• **Your instructions**
Out of the entries that follow, copy each line containing "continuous".

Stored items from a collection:
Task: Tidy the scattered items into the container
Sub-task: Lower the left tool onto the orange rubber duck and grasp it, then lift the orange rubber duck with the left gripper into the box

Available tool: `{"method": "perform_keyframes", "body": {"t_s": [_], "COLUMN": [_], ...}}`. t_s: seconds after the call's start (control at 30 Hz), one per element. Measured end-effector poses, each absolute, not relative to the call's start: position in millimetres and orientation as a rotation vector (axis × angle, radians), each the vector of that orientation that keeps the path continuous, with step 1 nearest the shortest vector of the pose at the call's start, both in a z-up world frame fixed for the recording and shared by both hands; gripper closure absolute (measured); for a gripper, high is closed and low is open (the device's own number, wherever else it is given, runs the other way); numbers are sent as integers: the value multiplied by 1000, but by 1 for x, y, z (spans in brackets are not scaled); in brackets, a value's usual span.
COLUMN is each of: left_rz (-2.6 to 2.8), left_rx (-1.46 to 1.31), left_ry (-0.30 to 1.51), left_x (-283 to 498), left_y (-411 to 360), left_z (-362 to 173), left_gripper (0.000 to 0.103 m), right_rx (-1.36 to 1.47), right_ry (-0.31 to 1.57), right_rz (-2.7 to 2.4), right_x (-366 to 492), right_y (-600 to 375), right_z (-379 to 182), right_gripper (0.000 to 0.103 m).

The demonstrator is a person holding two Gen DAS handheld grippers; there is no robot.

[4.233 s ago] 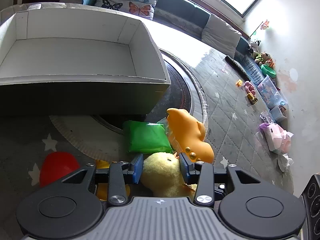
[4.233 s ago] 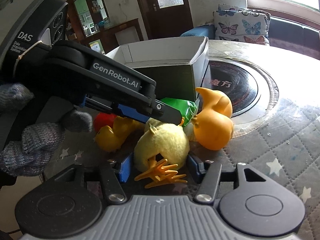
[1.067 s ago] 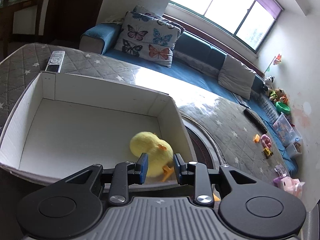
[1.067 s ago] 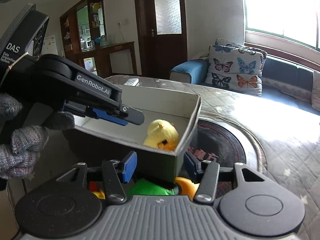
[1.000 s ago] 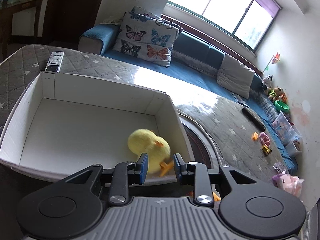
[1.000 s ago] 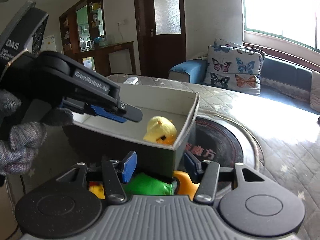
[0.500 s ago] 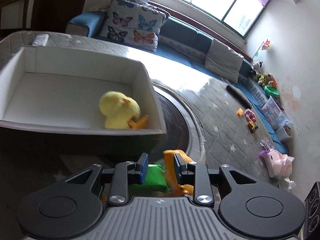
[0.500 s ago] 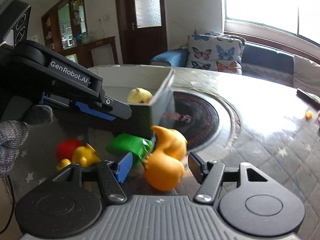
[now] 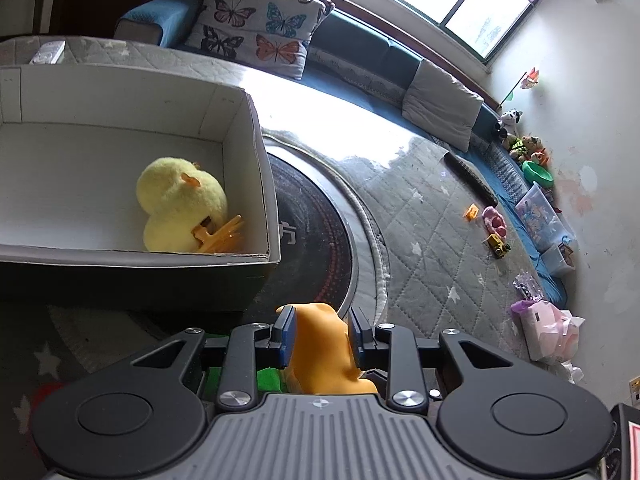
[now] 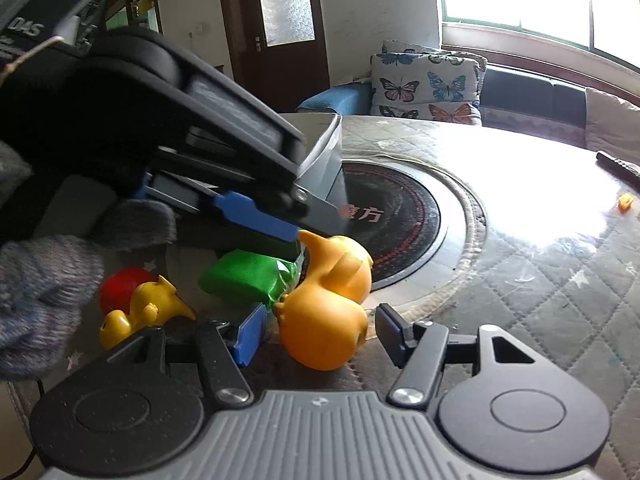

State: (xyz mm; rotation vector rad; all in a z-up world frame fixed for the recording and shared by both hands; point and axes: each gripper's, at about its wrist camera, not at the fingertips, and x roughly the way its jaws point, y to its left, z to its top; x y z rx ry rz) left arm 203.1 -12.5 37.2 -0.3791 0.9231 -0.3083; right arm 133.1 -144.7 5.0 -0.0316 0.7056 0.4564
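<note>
The orange duck [image 10: 326, 312] looks like smooth, slightly glossy rubber, while the yellow duckling [image 9: 180, 204] is fuzzy plush. The box [image 9: 256, 152] is matt white card. A clear glossy sheet covers the tabletop's [image 10: 540, 280] quilted grey cloth. The green packet [image 10: 244, 280] is shiny plastic. A knitted glove [image 10: 36, 300] looks rough.

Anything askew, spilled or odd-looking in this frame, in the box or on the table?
Nothing is spilled or damaged. The plush chick lies tipped over in the box, feet toward the near wall. The orange duck, green packet, yellow toy and red ball lie jumbled outside it.
</note>
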Motion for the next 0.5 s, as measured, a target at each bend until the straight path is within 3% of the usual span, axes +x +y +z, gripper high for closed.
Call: {"method": "perform_keyframes", "body": {"t_s": [0.17,0.5], "left_rz": [-310,-329], "left_rx": [-391,-396], "left_ry": [945,976], "left_x": [208,214], "left_y": [-16,-27], "left_z": [31,23], "left_gripper": [72,65], "right_rx": [-28,1], "right_ry": [717,723], "right_rz": [458,456], "right_x": [133,128], "right_y": [-146,-160], "right_z": [4,5], "right_gripper": [55,56]}}
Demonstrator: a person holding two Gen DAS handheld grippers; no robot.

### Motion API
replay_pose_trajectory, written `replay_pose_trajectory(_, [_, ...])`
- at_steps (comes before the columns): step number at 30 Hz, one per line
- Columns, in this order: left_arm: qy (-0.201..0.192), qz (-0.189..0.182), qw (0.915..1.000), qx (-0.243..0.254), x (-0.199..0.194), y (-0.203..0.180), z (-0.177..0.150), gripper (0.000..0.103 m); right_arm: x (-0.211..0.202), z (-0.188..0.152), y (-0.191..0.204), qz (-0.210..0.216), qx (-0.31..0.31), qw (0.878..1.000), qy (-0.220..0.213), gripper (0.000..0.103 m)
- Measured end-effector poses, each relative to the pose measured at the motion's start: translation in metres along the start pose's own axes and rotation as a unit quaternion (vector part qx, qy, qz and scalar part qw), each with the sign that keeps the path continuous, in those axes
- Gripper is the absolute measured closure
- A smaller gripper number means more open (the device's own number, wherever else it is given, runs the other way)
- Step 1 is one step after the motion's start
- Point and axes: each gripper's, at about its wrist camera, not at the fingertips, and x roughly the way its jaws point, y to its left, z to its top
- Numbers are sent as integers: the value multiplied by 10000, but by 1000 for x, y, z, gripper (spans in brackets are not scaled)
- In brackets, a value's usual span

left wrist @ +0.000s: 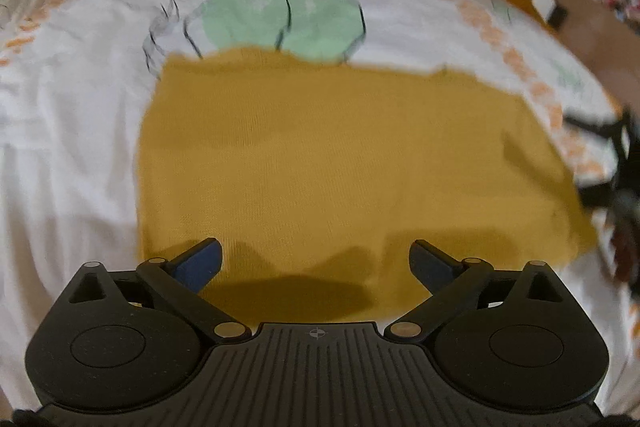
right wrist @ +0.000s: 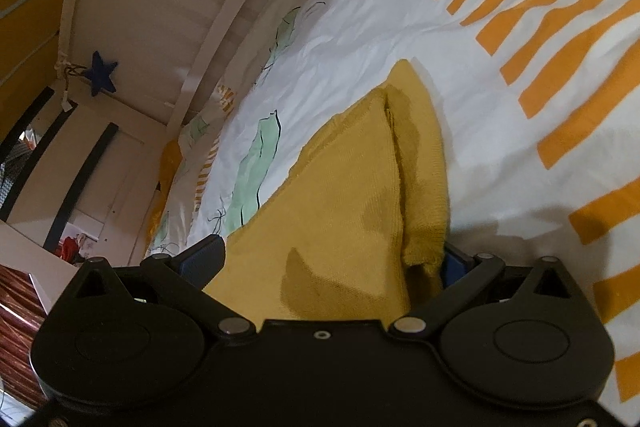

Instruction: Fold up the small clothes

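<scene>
The left tongs (left wrist: 316, 263) hang spread wide over the near edge of the yellow knit garment (left wrist: 320, 155), gripping nothing. The right tongs (right wrist: 332, 259) are spread too, with a bunched ridge of the same garment (right wrist: 360, 195) lying between the two fingers; the right-hand finger is mostly hidden behind the cloth, so whether it touches the knit is hard to say.

The garment lies on the bed sheet (left wrist: 72, 131), white with green patches and orange stripes, partly folded, its far corner doubled over in the right view.

The risk I see is on the right side: if those tongs close where they are, they may catch only the top layer of the ridge, and the fold would slide apart when lifted. They could also pinch the sheet along with the knit and drag it. The left view is smeared, so that hand may be off its edge.
</scene>
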Motion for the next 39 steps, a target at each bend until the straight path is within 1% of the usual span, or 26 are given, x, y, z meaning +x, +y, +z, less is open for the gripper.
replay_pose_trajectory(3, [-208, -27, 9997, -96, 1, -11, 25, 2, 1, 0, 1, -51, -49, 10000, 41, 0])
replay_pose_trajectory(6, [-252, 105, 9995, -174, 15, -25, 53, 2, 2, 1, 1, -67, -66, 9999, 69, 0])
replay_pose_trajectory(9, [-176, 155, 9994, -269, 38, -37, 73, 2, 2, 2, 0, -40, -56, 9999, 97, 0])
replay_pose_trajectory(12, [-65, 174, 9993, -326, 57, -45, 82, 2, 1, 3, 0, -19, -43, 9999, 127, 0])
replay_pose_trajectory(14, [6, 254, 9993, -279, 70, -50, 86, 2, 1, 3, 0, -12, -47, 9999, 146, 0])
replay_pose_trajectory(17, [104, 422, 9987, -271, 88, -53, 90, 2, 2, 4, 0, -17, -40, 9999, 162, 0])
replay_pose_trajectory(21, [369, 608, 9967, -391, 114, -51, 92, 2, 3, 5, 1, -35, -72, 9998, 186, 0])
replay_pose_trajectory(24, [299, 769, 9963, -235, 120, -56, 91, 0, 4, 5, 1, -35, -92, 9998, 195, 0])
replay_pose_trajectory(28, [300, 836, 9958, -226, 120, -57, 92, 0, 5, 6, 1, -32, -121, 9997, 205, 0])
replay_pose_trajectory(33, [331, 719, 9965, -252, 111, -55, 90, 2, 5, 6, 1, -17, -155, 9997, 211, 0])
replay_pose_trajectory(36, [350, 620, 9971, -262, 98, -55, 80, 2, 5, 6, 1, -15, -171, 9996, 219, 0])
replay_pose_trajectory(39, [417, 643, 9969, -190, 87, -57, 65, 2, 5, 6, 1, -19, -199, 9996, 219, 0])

• **Solution to this exercise**
Available tool: `{"method": "perform_keyframes", "body": {"t_s": [_], "COLUMN": [_], ...}}`. t_s: seconds after the call's start (control at 30 Hz), one per element. Measured end-effector poses, each absolute, not relative to the call's start: position in millimetres and orientation as a rotation vector (axis × angle, radians), each the vector of that orientation that keeps the path continuous, with step 1 nearest the shortest vector of the pose at the call's start, both in a z-up world frame fixed for the recording and shared by both hands; gripper closure absolute (measured); for a gripper, high is closed and low is open (the device's own number, wherever else it is given, runs the other way); numbers are sent as integers: the value multiplied by 1000, but by 1 for x, y, z (spans in brackets are not scaled); in brackets, a value's usual span.
- Measured end-effector poses, each relative to the pose measured at the motion's start: translation in metres along the start pose's own axes and rotation as a unit quaternion (vector part qx, qy, qz and scalar part qw), each with the sign that keeps the path continuous, in those axes

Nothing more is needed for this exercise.